[DATA TO PROCESS — start]

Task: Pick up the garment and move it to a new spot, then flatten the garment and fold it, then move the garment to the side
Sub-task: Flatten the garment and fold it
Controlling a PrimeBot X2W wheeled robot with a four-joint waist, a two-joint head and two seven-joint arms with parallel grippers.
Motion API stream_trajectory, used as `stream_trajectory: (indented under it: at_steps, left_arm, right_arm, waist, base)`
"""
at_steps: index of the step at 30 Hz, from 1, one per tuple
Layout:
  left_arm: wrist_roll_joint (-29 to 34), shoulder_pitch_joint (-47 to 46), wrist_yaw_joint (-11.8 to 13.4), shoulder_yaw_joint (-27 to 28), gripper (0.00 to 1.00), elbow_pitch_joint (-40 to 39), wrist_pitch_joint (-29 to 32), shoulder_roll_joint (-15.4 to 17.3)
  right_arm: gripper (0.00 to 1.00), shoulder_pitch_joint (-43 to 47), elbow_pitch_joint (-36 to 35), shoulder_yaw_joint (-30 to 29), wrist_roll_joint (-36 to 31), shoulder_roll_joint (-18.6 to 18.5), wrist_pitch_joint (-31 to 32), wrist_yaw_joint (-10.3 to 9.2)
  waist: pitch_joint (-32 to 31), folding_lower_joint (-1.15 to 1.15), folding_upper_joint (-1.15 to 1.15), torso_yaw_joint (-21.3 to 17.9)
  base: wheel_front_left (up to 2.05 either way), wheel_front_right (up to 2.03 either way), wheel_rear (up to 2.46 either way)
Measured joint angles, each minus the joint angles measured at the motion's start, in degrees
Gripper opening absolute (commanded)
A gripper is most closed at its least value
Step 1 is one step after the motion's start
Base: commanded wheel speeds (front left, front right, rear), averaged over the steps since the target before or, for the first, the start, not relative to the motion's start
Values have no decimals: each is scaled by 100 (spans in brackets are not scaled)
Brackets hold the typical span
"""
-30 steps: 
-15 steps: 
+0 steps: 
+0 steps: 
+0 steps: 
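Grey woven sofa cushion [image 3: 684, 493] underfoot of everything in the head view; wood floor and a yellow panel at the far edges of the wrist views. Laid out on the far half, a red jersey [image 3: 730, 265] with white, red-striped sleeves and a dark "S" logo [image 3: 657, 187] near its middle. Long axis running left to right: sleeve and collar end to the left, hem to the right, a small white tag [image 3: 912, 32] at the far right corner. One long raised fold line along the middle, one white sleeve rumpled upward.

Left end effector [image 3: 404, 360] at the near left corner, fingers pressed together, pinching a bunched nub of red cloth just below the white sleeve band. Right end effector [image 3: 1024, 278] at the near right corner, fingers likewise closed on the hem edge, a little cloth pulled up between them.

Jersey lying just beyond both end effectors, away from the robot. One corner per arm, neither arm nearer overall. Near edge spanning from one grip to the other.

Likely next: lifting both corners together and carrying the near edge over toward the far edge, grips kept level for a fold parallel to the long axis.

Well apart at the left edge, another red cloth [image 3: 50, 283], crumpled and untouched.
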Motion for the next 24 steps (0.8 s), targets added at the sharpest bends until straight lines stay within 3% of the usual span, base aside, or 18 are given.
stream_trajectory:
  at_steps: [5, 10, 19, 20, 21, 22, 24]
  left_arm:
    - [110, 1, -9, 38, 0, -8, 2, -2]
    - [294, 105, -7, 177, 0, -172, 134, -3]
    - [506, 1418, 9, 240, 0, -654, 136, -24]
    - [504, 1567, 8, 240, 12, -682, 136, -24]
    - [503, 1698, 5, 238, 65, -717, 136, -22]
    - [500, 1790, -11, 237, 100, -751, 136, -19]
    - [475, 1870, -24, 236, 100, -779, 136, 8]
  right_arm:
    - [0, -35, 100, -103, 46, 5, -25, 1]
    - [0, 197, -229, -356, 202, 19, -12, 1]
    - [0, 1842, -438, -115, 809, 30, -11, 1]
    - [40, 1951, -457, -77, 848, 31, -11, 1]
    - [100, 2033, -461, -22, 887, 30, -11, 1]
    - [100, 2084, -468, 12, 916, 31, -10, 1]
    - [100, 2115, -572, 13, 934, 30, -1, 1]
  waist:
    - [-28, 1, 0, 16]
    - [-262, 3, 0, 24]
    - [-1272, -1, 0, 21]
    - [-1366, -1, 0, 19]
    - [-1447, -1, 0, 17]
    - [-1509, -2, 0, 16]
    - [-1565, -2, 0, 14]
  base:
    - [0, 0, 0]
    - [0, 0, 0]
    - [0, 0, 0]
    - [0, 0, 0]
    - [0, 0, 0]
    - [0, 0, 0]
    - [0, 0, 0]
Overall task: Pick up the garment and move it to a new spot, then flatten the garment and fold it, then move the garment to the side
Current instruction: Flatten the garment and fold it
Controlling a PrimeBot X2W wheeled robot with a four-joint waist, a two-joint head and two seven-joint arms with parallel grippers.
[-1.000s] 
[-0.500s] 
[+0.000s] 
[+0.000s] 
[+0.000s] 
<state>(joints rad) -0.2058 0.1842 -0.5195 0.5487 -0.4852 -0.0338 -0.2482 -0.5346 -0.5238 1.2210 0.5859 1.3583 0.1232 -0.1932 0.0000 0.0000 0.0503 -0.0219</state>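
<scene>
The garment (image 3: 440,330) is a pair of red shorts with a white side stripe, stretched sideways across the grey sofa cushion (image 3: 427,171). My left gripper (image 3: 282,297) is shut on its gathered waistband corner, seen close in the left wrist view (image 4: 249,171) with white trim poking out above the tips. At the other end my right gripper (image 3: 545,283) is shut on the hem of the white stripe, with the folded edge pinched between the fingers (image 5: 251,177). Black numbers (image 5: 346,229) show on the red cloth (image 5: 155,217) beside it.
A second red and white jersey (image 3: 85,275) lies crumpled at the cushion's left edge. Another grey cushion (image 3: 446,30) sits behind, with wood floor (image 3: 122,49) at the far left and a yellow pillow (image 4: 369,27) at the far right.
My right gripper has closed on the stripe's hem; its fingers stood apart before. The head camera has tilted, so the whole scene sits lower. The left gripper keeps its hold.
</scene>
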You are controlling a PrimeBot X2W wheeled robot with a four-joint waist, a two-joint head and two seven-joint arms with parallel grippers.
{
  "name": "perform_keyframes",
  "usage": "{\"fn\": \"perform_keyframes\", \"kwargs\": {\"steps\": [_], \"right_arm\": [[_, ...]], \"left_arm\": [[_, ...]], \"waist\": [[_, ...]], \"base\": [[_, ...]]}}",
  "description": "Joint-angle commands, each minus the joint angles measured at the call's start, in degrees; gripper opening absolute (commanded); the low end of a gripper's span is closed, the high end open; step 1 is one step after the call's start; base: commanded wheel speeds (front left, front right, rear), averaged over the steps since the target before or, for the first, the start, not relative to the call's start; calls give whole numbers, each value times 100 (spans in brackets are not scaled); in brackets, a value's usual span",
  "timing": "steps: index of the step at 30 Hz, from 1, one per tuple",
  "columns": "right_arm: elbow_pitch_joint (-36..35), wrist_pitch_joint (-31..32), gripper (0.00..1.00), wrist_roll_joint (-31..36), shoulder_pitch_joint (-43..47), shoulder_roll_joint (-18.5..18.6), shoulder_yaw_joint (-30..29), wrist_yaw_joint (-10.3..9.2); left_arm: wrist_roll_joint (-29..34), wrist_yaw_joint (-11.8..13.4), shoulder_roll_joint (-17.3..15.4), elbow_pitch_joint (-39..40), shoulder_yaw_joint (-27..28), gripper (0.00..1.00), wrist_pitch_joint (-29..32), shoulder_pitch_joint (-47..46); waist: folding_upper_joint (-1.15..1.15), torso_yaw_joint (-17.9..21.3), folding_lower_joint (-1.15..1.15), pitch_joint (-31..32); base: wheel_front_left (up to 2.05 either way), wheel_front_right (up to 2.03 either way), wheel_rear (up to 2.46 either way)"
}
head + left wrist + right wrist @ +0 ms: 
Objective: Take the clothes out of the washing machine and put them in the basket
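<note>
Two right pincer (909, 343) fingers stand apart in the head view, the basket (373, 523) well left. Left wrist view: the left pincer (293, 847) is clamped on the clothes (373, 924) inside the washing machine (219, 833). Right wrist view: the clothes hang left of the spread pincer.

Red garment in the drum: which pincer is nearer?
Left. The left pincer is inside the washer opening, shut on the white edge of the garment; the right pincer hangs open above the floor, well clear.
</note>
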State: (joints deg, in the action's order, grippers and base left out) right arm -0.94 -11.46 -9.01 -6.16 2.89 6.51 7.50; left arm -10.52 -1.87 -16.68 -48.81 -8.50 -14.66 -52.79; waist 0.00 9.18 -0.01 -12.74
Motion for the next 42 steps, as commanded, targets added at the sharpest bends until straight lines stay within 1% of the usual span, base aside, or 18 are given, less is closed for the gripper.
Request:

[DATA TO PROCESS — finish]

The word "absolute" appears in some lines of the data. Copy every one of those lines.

Gripper opening absolute (commanded)
  "description": "Joint-angle commands, each minus the joint angles measured at the call's start, in degrees; gripper opening absolute (commanded); the low end of a gripper's span is closed, the high end open; step 1 is one step after the call's start; base: commanded wheel speeds (front left, front right, rear), averaged over the steps since the target before or, for the first, the start, not relative to the call's start; calls give whole numbers, each value times 100 (spans in brackets are not scaled); in brackets, a value's usual span",

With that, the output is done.